Graph stream processing with Kafka and Memgraph
In this tutorial, you will learn how to connect Memgraph to an existing Kafka stream in order to analyze data in real-time.
If you are still very new to streaming, feel free to first read some of our blog posts about the topic to learn what stream processing is, how it differs from batch processing and how streaming databases work.
Now that you've covered theory let's dive into practice!
We will focus on processing real-time movie ratings that are streamed through Kafka in order to generate movie recommendations using Memgraph and the Cypher query language.
Prerequisites
To follow this tutorial, you will need:
- Docker
- If you are using Linux, you will also need Docker Compose
- Memgraph Lab - visual user interface that enables you to visualize graphs and execute Cypher queries
- Python
Data model
We didn't want you to worry about setting up Kafka and streaming data, that's why we've prepared a Kafka dummy stream of the reduced MovieLens dataset for you to practice on.
Each JSON message in the stream will be structured like this:
"userId": "112",
"movie": {
"movieId": "4993",
"title": "Lord of the Rings: The Fellowship of the Ring, The (2001)",
"genres": ["Adventure", "Fantasy"]
},
"rating": "5",
"timestamp": "1442535783"
If we were to describe in one sentence the process that generated this data, it would be: "A user rated a movie of a genre". That is how we get the nodes and relationships for our graph data model.
Nodes are labeled User
, Movie
and Genre
while the relationships are of
type RATED
or OF_GENRE
.
User
has the property id
, Movie
has the properties id
and title
and
Genre
has the property name
. RATED
has rating
(1.0 - 5.0) and
timestamp
properties, and OF_GENRE
relationship has no properties.
1. Start the Kafka stream
Start by making a clone of the data-streams repository.

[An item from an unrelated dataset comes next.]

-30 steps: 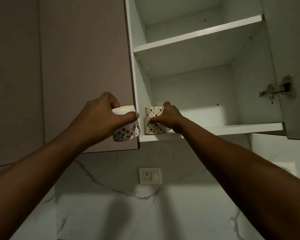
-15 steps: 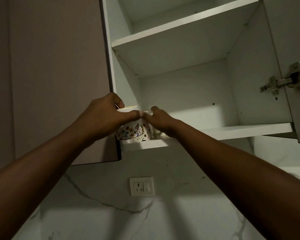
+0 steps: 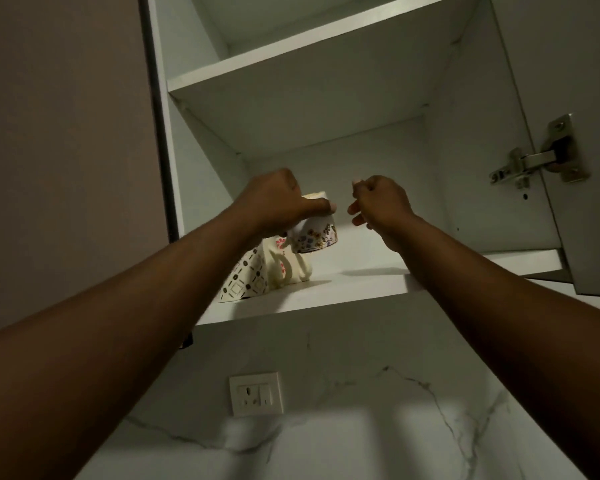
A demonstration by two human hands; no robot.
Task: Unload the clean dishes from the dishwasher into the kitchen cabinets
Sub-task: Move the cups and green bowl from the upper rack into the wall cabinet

This project contains the data stream, a Kafka setup and MemgraphDB.
Open a terminal and use the following command:
git clone https://github.com/memgraph/data-streams.git
Now place yourself in the data-streams
directory and run the following command
to start the Kafka stream:
python start.py --platforms kafka --dataset movielens
Give the script a couple of minutes, and you should see messages being consumed in the console:
All topics:
['ratings']
Kafka : {'userId': '1', 'movie': {'movieId': '1', 'title': 'Toy Story (1995)', 'genres': ['Adventure', 'Animation', 'Children', 'Comedy', 'Fantasy']}, 'rating': '4.0', 'timestamp': '964982703'}
Kafka : {'userId': '1', 'movie': {'movieId': '3', 'title': 'Grumpier Old Men (1995)', 'genres': ['Comedy', 'Romance']}, 'rating': '4.0', 'timestamp': '964981247'}
Kafka : {'userId': '1', 'movie': {'movieId': '6', 'title': 'Heat (1995)', 'genres': ['Action', 'Crime', 'Thriller']}, 'rating': '4.0', 'timestamp': '964982224'}
Kafka : {'userId': '1', 'movie': {'movieId': '47', 'title': 'Seven (a.k.a. Se7en) (1995)', 'genres': ['Mystery', 'Thriller']}, 'rating': '5.0', 'timestamp': '964983815'}
Kafka : {'userId': '1', 'movie': {'movieId': '50', 'title': 'Usual Suspects, The (1995)', 'genres': ['Crime', 'Mystery', 'Thriller']}, 'rating': '5.0', 'timestamp': '964982931'}
2. Start Memgraph
If we were using a proper Kafka stream, we would start Memgraph independently
using Docker, but because we are using a dummy stream, we will start Memgraph
within the data-streams
project. Given that we need to access the data stream
running in a separate Docker container, we need to run Memgraph on the same
network.
Open a new terminal and position yourself in the data-streams
directory you
cloned earlier, then build the Memgraph image with the following command:
docker-compose build memgraph-mage
When the image is built, start the container with:
docker-compose up memgraph-mage
You should get the following reply:
Container data-streams-memgraph-mage-1 Created 0.2s
Attaching to data-streams-memgraph-mage-1
data-streams-memgraph-mage-1 | You are running Memgraph v2.1.0
data-streams-memgraph-mage-1 | To get started with Memgraph, visit https://memgr.ph/start
To check if Memgraph is indeed running, open Memgraph Lab and connect to the empty database.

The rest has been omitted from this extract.